> _Work task_
Your answer should be the lines below from the one holding "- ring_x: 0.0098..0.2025" through the one holding "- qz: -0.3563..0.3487", copied exactly and with nothing else.

== Segment start ==

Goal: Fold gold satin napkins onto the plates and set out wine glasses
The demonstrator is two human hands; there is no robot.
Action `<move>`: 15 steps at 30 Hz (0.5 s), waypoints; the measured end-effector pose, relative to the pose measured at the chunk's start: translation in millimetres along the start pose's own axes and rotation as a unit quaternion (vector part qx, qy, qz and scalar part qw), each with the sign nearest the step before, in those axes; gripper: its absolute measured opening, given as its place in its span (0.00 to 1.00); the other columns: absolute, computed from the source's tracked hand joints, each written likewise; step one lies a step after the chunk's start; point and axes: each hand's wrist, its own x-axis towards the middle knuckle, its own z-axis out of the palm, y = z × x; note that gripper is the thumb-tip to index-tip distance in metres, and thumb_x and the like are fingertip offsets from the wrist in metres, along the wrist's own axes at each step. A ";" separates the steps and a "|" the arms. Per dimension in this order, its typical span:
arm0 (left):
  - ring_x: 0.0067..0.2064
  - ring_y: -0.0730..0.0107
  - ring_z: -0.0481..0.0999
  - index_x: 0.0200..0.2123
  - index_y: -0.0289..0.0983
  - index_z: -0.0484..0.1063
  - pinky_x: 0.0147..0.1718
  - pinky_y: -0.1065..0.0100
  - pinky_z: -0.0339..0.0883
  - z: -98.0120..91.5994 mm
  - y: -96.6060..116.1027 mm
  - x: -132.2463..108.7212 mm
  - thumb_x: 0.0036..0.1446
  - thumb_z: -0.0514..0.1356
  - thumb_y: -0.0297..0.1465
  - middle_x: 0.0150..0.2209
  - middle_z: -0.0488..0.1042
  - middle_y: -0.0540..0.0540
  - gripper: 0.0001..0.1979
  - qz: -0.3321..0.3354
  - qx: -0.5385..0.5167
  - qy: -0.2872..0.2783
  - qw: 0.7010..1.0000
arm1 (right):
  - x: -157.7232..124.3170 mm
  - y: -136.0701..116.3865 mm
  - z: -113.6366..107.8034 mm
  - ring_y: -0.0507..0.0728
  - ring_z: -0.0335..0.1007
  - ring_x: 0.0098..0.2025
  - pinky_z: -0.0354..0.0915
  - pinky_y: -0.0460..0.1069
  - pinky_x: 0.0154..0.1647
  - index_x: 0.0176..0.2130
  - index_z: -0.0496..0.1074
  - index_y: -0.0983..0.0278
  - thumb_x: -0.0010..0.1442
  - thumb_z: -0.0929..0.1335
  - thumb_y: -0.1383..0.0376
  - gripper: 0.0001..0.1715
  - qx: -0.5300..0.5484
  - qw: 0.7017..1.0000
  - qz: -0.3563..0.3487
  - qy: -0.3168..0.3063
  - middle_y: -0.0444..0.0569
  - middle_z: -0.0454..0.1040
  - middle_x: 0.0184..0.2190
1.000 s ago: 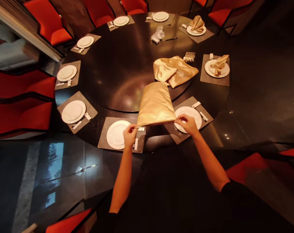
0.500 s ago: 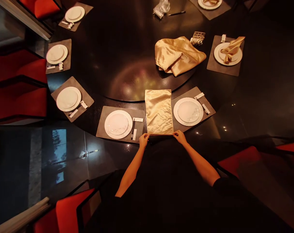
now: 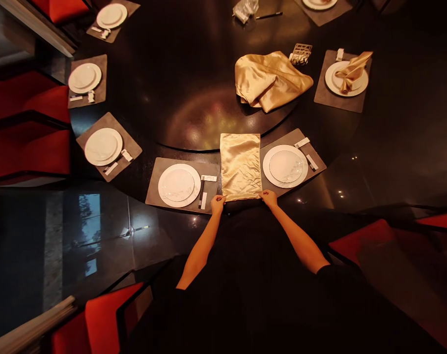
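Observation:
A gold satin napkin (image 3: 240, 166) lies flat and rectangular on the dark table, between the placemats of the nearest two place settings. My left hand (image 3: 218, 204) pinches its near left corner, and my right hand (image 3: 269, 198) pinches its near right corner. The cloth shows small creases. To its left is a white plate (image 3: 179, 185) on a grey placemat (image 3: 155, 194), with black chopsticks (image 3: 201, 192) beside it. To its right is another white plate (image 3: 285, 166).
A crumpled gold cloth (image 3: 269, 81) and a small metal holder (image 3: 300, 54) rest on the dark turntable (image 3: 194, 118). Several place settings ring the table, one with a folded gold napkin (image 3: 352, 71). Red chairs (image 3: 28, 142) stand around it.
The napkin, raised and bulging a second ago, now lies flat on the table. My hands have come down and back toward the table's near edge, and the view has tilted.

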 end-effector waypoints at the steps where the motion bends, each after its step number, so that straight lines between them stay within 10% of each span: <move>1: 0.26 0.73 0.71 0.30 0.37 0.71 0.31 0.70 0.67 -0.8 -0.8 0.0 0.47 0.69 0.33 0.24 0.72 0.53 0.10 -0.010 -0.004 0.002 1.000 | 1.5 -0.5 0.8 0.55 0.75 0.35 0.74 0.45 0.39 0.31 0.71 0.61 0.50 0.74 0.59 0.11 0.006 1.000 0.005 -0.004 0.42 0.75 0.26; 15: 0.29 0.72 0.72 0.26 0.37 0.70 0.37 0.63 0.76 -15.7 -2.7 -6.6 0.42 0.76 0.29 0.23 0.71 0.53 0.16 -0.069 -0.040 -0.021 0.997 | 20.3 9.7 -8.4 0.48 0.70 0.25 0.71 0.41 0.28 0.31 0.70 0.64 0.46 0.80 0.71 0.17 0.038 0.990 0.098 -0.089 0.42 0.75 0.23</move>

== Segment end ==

> _Answer to this problem_
  - ring_x: 0.0098..0.2025
  - pinky_z: -0.0354..0.0915
  - pinky_y: -0.0460..0.1069
  - pinky_x: 0.0154..0.1647
  - index_x: 0.0176..0.2130
  - index_z: -0.0496..0.1074
  - index_y: -0.0983..0.0278
  - thumb_x: -0.0010..0.1442
  - thumb_z: -0.0929..0.1335
  - thumb_y: -0.1383..0.0376
  - gripper: 0.0001..0.1715
  - qx: -0.5300..0.5484
  - qw: 0.7017..1.0000
  - qz: -0.3563..0.3487

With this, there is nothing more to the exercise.